**TASK REQUIREMENTS**
Somewhere below is a line with "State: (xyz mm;" and, later, a line with "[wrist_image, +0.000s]"; repeat those two lines and all the lines between them, exactly as they are.

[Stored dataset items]
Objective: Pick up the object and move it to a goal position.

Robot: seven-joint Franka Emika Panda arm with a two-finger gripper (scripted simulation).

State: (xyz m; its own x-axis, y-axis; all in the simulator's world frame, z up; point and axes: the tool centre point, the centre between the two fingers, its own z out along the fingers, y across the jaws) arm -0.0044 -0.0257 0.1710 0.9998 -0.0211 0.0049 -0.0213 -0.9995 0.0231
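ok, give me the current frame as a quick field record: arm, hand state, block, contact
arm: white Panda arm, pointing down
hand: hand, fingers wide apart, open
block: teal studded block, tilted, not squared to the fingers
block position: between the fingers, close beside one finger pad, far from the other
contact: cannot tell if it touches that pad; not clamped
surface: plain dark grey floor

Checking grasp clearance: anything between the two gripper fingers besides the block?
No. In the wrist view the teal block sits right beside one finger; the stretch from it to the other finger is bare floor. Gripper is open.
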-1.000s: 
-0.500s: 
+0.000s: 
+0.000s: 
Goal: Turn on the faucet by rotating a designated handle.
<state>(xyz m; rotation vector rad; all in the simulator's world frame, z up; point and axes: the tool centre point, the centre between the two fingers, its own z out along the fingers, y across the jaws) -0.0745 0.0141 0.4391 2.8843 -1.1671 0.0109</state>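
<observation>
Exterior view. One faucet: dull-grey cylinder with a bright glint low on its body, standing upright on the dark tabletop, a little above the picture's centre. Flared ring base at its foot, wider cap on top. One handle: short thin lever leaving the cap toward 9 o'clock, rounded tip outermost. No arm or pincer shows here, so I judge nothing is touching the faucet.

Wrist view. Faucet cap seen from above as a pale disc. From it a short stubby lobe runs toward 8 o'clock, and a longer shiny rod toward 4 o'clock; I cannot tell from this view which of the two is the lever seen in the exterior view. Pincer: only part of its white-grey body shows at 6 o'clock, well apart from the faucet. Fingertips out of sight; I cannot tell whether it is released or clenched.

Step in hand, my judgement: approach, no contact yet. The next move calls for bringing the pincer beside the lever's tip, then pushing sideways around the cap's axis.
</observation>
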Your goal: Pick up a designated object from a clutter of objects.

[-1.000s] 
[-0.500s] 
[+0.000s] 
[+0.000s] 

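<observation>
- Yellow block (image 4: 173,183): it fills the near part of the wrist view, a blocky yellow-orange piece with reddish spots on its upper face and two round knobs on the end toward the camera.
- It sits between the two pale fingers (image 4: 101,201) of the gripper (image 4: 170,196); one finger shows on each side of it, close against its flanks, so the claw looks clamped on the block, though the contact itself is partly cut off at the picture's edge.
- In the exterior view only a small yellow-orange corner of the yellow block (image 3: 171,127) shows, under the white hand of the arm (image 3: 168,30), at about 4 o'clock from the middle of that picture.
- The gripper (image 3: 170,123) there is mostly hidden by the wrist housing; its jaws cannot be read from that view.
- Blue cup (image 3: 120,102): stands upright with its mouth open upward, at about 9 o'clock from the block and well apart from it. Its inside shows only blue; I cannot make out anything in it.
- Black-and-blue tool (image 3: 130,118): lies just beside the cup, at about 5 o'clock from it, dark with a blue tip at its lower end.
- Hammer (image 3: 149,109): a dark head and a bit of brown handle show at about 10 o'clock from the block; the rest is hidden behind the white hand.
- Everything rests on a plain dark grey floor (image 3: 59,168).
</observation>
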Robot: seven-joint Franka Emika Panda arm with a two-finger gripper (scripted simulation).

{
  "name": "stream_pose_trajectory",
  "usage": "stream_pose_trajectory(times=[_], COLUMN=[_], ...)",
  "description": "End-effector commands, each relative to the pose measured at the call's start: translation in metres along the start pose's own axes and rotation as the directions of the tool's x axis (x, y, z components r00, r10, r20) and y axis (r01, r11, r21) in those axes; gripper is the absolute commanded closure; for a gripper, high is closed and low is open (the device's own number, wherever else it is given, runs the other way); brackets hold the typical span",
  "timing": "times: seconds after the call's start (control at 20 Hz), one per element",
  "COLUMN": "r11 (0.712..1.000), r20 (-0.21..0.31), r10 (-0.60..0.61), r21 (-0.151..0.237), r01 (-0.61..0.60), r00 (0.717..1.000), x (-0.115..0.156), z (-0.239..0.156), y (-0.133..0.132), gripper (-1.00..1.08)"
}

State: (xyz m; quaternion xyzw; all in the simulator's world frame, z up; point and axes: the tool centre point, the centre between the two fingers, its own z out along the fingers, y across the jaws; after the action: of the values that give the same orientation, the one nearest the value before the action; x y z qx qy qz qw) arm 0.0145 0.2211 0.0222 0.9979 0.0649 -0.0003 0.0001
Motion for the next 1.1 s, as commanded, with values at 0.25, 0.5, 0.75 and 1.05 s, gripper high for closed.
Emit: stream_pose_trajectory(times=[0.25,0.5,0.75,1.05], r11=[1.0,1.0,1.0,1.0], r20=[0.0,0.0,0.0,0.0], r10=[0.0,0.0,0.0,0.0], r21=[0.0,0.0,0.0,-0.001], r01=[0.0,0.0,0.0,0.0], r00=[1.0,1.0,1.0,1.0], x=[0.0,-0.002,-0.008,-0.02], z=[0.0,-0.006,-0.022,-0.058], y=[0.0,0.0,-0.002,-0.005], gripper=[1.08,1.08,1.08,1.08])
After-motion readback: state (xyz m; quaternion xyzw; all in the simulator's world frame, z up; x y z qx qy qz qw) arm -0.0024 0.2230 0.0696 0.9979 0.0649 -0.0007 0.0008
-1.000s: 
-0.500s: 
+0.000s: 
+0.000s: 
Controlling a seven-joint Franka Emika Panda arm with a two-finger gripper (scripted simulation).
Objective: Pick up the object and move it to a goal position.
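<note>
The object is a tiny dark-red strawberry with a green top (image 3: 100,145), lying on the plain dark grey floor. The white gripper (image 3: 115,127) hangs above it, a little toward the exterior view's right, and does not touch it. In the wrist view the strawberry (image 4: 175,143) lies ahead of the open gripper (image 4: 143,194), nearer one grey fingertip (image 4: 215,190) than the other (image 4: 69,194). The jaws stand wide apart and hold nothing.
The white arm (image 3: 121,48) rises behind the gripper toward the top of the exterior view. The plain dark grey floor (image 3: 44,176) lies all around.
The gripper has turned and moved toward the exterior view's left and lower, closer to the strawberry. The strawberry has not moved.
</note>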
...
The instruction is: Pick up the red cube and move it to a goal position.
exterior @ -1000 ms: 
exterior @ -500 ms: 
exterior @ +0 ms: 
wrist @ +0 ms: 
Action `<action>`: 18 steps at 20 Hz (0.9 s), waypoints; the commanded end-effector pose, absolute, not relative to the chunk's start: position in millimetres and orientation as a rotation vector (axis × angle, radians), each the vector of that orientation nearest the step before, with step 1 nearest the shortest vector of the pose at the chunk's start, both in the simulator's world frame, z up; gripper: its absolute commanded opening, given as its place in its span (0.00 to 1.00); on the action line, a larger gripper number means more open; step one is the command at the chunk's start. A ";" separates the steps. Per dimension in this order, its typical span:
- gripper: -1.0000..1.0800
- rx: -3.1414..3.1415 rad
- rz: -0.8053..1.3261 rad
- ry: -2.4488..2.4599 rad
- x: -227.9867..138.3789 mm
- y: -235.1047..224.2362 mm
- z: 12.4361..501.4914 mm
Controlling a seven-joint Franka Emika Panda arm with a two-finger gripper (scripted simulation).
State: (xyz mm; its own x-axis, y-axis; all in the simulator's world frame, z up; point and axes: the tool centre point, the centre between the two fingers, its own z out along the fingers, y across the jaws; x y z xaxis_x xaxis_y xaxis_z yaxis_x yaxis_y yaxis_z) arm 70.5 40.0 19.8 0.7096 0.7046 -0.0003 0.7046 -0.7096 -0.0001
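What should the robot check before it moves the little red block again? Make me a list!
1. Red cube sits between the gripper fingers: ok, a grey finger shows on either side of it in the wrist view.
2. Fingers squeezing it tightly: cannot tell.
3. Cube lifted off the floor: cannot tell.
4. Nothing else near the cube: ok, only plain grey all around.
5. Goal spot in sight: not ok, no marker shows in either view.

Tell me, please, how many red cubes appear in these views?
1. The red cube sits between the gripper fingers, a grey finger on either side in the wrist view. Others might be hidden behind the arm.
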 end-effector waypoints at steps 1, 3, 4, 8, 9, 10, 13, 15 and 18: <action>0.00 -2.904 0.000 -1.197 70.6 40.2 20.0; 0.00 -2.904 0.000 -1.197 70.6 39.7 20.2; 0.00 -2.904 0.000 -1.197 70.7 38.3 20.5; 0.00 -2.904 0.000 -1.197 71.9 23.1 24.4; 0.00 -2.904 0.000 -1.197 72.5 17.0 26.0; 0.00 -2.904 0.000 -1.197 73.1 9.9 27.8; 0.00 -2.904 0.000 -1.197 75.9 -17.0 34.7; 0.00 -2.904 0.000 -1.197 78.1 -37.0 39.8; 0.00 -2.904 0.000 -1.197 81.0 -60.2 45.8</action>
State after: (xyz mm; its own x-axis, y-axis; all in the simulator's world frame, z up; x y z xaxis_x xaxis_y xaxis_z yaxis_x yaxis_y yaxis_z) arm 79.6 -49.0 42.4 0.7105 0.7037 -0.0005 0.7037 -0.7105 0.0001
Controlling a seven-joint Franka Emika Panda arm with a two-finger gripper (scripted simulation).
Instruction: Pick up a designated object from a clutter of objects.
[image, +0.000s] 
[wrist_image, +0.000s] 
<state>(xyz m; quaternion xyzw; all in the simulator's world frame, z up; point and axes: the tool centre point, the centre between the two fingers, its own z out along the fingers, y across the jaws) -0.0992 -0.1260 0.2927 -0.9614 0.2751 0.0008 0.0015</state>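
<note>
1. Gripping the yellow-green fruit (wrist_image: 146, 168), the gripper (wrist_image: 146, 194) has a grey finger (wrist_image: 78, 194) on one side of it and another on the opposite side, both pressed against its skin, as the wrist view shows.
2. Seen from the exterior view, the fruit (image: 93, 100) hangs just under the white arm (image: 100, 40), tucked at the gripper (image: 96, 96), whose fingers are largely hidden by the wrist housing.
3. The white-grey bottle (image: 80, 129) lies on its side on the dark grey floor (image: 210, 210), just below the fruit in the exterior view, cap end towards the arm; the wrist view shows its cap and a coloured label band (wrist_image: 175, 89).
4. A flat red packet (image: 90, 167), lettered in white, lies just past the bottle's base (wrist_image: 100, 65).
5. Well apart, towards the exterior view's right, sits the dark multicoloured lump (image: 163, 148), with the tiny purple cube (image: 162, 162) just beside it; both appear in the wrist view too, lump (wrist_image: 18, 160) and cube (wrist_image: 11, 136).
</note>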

**SOLVED EXERCISE**
State: (xyz mm; its own x-axis, y-axis; all in the simulator's world frame, z up; point and axes: the tool centre point, the centre between the two fingers, its own z out along the fingers, y across the jaws; x y z xaxis_x xaxis_y xaxis_z yaxis_x yaxis_y yaxis_z) arm 70.5 40.0 19.8 0.7096 0.7046 -0.0003 0.7046 -0.7096 -0.0001
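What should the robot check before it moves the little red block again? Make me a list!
1. Red cube sits between the gripper fingers: ok, a grey finger shows on either side of it in the wrist view.
2. Fingers squeezing it tightly: cannot tell.
3. Cube lifted off the floor: cannot tell.
4. Nothing else near the cube: ok, only plain grey all around.
5. Goal spot in sight: not ok, no marker shows in either view.

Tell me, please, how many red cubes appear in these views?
1. The red cube sits between the gripper fingers, a grey finger on either side in the wrist view. Others might be hidden behind the arm.
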 end-effector waypoints at steps 1, 3, 4, 8, 9, 10, 13, 15 and 18: <action>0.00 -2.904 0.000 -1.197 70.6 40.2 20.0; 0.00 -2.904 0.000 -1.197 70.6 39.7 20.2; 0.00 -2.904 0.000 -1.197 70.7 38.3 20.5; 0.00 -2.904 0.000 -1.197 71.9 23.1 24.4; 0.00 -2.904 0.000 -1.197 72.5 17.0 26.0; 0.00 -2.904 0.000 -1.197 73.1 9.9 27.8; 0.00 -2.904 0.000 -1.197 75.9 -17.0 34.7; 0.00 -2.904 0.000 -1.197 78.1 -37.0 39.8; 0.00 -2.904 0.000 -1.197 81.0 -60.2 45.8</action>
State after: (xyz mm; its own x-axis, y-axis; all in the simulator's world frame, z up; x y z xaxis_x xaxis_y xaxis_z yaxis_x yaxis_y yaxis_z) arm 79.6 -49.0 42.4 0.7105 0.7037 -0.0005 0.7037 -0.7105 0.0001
Controlling a seven-joint Franka Emika Panda arm with a two-finger gripper (scripted simulation).
Instruction: Pick up a designated object from a clutter of objects.
[image, +0.000s] 
[wrist_image, +0.000s] 

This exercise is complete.